Look at a scene - “Bishop breaks into the corporate HQ”, “Everyone sits around the campfire”, “Maria’s feeling too damn hot and can’t wait for that sexy air conditioning repair man to arrive”.
Now ask yourself “why do we need to read this?” You may get all kinds of answers:
Bishop discovers it’s his long-lost friend behind it all. Shocked gasps abound.
We learn why Talahasee hates zombies so much.
There’s been a lot of action before, and a lot coming soon, so we need a pause, a chance for the reader to catch their breath.
Things have been quiet, but this ratchets up the tension and keeps the reader engaged.
We see the neighbourhood where the characters grew up. Learning what and where they came from provides context for the choices they’ve made later in life.

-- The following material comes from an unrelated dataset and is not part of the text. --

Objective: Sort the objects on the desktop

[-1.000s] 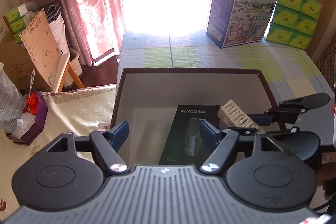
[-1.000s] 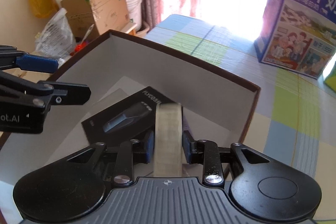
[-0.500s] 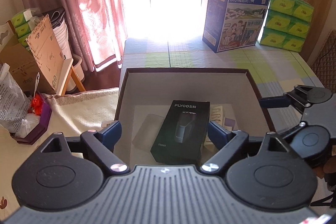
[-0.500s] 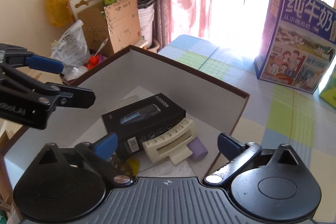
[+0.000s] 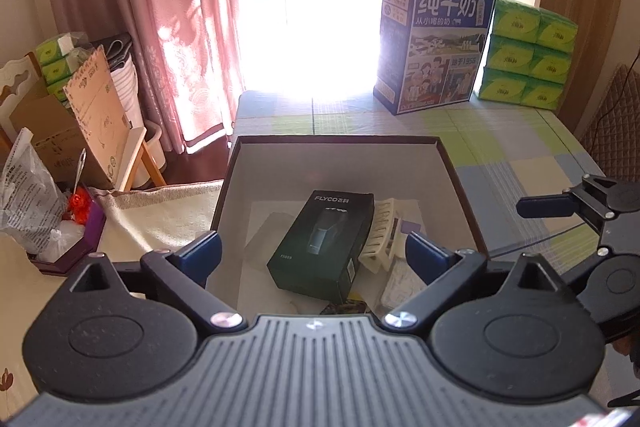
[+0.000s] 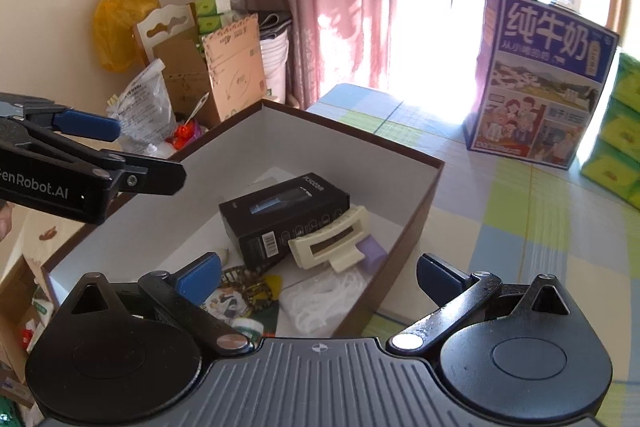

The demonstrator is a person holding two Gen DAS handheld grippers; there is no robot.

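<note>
The right gripper [image 6: 318,277] has let go of the cream plastic holder [image 6: 330,241]; it now lies in the brown cardboard box [image 6: 416,219] beside the black carton [image 6: 284,213]. Both grippers' fingers are open and empty; the left gripper [image 5: 314,253] is opening wider. One thing sorted.

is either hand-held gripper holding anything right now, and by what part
Nothing is held. The left hand-held gripper is opening with nothing between its fingers, and the right hand-held gripper stands open and empty above the box.

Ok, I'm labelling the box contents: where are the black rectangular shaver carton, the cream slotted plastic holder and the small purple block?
black shaver carton [image 6: 280,205], right wrist view, top face.
cream slotted holder [image 6: 332,241], right wrist view, slotted front.
purple block [image 6: 372,251], right wrist view, top.
</note>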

We first learn about the terrible trouble Maria has keeping her clothes on.
This is how Taggart needs to get from location A to location B.
The last one’s the thing to watch for. Unless any of the others also apply - plot or character development, necessary shifts in pacing, establishing a new setting - chances are it shouldn’t be there at all. You don’t need to see A to B if there’s nothing of value in it; you can skip straight to B. You can do it even if it’s not a location but a plot beat; go from the murder scene to “we got lucky with the third suspect on our list” and back to the story. Suspects one and two aren’t important unless they fulfill another one of those criteria.
(Also note that plot development by itself is never enough; there should be more internal logic than “this character does this because the script says so”. Something that’s sadly lost in a lot of modern movie output, for instance.)
You can even use it sparingly to get out of a corner. You leave one chapter with the main characters trapped underground, in a flooding room filled with piranhas and a ticking nuclear bomb (modern bombs, as Fight Club points out, don’t tick, but FUCK YOU, REALITY) and open the next with them swilling cocktails in a nearby bar, soaking wet but very much alive. “I can’t believe we did it,” one says. “No one would ever believe how we made it out alive!”
I shall refer to this as The Lord Of The Rules, because most of the LotR is skippable A-B stuff with no inherent value. Unless you like songs about dwarves, in which case fill your boots.